What you will do:
Copy out every line of the data that follows, exactly.

Input data:
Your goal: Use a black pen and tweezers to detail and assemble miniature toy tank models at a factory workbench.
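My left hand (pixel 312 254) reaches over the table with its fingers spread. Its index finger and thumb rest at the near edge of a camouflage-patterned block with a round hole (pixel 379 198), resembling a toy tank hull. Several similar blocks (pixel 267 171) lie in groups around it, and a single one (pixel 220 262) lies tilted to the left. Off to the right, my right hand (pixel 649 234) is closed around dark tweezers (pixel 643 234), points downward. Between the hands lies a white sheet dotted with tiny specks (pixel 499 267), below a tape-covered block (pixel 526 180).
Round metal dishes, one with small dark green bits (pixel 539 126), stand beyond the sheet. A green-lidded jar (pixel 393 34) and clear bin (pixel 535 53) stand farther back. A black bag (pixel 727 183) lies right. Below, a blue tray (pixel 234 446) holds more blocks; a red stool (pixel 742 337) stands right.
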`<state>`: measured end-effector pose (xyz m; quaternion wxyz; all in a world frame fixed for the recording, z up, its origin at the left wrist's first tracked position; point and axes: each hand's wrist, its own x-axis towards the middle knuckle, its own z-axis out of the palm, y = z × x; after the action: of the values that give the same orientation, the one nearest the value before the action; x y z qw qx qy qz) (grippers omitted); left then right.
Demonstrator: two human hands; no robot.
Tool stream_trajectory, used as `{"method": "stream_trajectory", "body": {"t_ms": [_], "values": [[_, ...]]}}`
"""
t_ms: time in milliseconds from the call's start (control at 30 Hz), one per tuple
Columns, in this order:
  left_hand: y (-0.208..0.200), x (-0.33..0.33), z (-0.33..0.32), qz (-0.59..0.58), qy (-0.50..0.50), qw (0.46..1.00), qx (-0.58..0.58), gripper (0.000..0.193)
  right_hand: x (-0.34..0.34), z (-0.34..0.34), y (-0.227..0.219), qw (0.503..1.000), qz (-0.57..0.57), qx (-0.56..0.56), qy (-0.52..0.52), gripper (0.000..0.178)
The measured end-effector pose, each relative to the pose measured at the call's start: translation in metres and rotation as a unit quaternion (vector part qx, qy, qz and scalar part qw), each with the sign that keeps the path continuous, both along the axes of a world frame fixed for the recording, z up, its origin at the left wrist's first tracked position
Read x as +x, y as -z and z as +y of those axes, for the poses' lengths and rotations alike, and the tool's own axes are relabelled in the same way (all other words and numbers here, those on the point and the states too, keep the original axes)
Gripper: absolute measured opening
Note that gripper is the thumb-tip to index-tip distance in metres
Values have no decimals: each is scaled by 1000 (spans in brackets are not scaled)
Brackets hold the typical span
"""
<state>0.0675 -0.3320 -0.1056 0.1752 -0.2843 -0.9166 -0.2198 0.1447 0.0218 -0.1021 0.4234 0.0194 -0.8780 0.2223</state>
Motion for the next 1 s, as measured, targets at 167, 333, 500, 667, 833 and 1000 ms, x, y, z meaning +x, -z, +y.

Written response:
Your goal: Use a black pen and tweezers to detail and assemble miniature toy tank models at a factory workbench.
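My left hand (pixel 312 254) reaches over the table with its fingers spread. Its index finger and thumb rest at the near edge of a camouflage-patterned block with a round hole (pixel 379 198), resembling a toy tank hull. Several similar blocks (pixel 267 171) lie in groups around it, and a single one (pixel 220 262) lies tilted to the left. Off to the right, my right hand (pixel 649 234) is closed around dark tweezers (pixel 643 234), points downward. Between the hands lies a white sheet dotted with tiny specks (pixel 499 267), below a tape-covered block (pixel 526 180).
Round metal dishes, one with small dark green bits (pixel 539 126), stand beyond the sheet. A green-lidded jar (pixel 393 34) and clear bin (pixel 535 53) stand farther back. A black bag (pixel 727 183) lies right. Below, a blue tray (pixel 234 446) holds more blocks; a red stool (pixel 742 337) stands right.
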`<state>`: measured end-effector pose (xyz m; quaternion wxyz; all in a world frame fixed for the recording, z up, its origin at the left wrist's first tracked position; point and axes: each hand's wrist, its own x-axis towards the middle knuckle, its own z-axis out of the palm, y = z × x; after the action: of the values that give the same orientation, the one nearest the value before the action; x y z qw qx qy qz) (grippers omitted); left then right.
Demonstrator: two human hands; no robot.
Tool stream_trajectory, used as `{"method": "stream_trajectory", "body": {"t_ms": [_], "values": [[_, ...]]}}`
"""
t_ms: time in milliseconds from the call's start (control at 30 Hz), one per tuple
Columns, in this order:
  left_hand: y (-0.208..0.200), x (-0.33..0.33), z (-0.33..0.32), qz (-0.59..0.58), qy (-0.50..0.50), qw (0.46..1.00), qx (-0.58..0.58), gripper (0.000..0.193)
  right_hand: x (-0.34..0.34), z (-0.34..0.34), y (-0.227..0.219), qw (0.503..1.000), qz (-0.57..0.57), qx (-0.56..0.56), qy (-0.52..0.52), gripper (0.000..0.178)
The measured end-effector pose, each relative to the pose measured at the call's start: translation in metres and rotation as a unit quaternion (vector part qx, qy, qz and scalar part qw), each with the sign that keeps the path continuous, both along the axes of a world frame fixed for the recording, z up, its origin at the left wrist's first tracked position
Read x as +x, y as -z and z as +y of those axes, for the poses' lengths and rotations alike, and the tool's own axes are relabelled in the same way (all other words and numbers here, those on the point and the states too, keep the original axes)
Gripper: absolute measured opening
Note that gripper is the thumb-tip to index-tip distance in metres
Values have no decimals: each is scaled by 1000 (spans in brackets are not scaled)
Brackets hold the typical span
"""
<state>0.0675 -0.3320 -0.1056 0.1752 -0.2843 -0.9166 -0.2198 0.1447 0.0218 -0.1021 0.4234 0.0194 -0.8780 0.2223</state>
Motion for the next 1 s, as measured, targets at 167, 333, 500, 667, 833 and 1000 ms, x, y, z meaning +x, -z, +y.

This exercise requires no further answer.